This paper outlines the key findings of the limited research that has investigated how a history of child sexual abuse can influence men's perceptions and experience of fatherhood, and also discusses some of the reasons why this important topic remains largely excluded from public, academic and policy discourses.
The trauma of child sexual abuse can manifest in many areas of victim/survivors' lives, including their attitudes towards parenting and their relationships with their children. This paper will be most useful to practitioners and policy-makers who work to support men, parents and/or families.
- Many men who were sexually abused as children face unique experiences and difficulties in connection with fatherhood, including fears that they may abuse their own children, problems with physical contact or displays of affection with their children, and overprotectiveness of their children.
- The issue of child sexual abuse impacting on men's perceptions and experience of fatherhood remains largely excluded from both popular and professional discourses.
- The first step towards improving policy and service responses to these male victim/survivors is to raise awareness of the difficulties they may face with regard to fatherhood.

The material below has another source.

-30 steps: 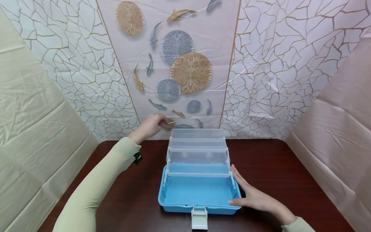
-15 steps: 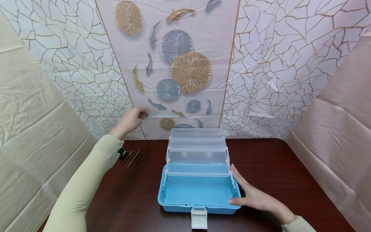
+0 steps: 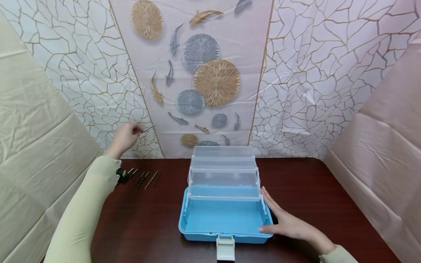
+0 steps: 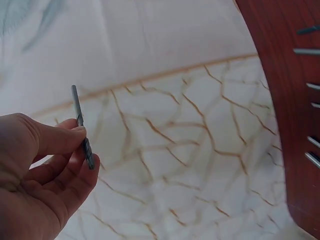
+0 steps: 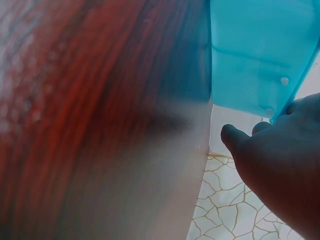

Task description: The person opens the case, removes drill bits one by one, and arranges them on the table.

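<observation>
In the head view my left hand (image 3: 124, 136) is raised over the back left of the table. Between thumb and fingers it pinches a dark metal drill bit (image 4: 80, 122), whose spiral flutes show at its lower end in the left wrist view. My right hand (image 3: 289, 225) rests against the right side of a blue plastic box (image 3: 223, 215), thumb over the front right rim and fingers stretched along the outer wall. The box stands open, with clear tiered trays (image 3: 225, 177) spread up at its back and a white latch (image 3: 225, 249) hanging at the front.
Several drill bits (image 3: 151, 179) lie in a row on the dark red table (image 3: 296, 179), left of the box. Behind the table's back edge hangs a patterned cloth (image 3: 296, 109). Beige cloth walls (image 3: 36, 138) flank both sides.
My left hand has moved left with the drill bit, from near the box's trays to over the table's back left corner. More drill bits show below the sleeve. The right hand stays put.
</observation>
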`<state>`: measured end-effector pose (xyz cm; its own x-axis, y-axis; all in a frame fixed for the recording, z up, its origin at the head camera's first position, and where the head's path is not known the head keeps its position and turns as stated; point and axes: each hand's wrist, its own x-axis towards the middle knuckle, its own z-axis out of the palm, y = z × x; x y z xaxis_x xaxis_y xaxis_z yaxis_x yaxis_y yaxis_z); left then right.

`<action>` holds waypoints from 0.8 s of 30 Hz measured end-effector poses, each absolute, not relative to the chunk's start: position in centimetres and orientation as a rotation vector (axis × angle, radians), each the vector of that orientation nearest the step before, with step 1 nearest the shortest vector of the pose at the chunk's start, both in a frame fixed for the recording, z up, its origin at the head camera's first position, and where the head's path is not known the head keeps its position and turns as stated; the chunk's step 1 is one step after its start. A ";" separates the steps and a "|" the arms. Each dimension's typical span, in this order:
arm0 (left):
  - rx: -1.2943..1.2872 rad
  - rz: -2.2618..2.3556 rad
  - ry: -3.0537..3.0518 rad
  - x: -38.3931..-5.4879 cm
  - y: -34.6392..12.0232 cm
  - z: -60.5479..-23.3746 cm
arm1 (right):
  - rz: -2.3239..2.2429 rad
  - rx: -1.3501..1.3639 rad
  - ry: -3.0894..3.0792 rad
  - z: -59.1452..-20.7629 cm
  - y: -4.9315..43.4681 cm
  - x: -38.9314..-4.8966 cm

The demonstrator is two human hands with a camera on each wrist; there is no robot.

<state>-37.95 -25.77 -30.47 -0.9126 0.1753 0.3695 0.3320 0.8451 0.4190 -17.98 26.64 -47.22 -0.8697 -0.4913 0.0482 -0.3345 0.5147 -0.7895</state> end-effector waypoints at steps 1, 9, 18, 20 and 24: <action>-0.371 -0.701 -2.694 -38.0 -26.3 -30.7 | -1.283 -0.705 2.572 -47.2 26.7 -18.0; -0.226 -0.687 -2.663 -37.6 -31.0 -33.2 | -1.290 -0.659 2.550 -47.0 26.6 -17.9; -0.252 -0.528 -2.717 -36.4 -34.3 -36.6 | -1.299 -0.686 2.553 -47.2 26.7 -17.8; -0.251 -0.502 -2.740 -36.1 -34.9 -37.5 | -1.293 -0.689 2.556 -47.2 26.8 -17.8; -0.190 -0.510 -2.765 -35.6 -36.3 -39.3 | -1.298 -0.679 2.544 -47.1 26.8 -17.8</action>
<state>-35.61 -36.25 -39.27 -0.9392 0.0710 0.3360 0.1863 0.9273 0.3248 -17.83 26.76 -47.09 -0.8730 -0.4872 0.0245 -0.3058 0.5074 -0.8056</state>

- As there are strong disincentives to male victim/survivors themselves revealing their difficulties with fatherhood, it is likely that service providers, practitioners and policy-makers will need to play a leadership role in promoting awareness of this issue.
This is an abridged version of "Child Sexual Abuse, Masculinity and Fatherhood" (Price-Robertson, in press), accepted for publication in the Journal of Family Studies Volume 18/2-3 (December 2012) special issue on Fatherhood in the Early 21st Century (ISBN 978-1-921980-02-2). Reproduced with permission.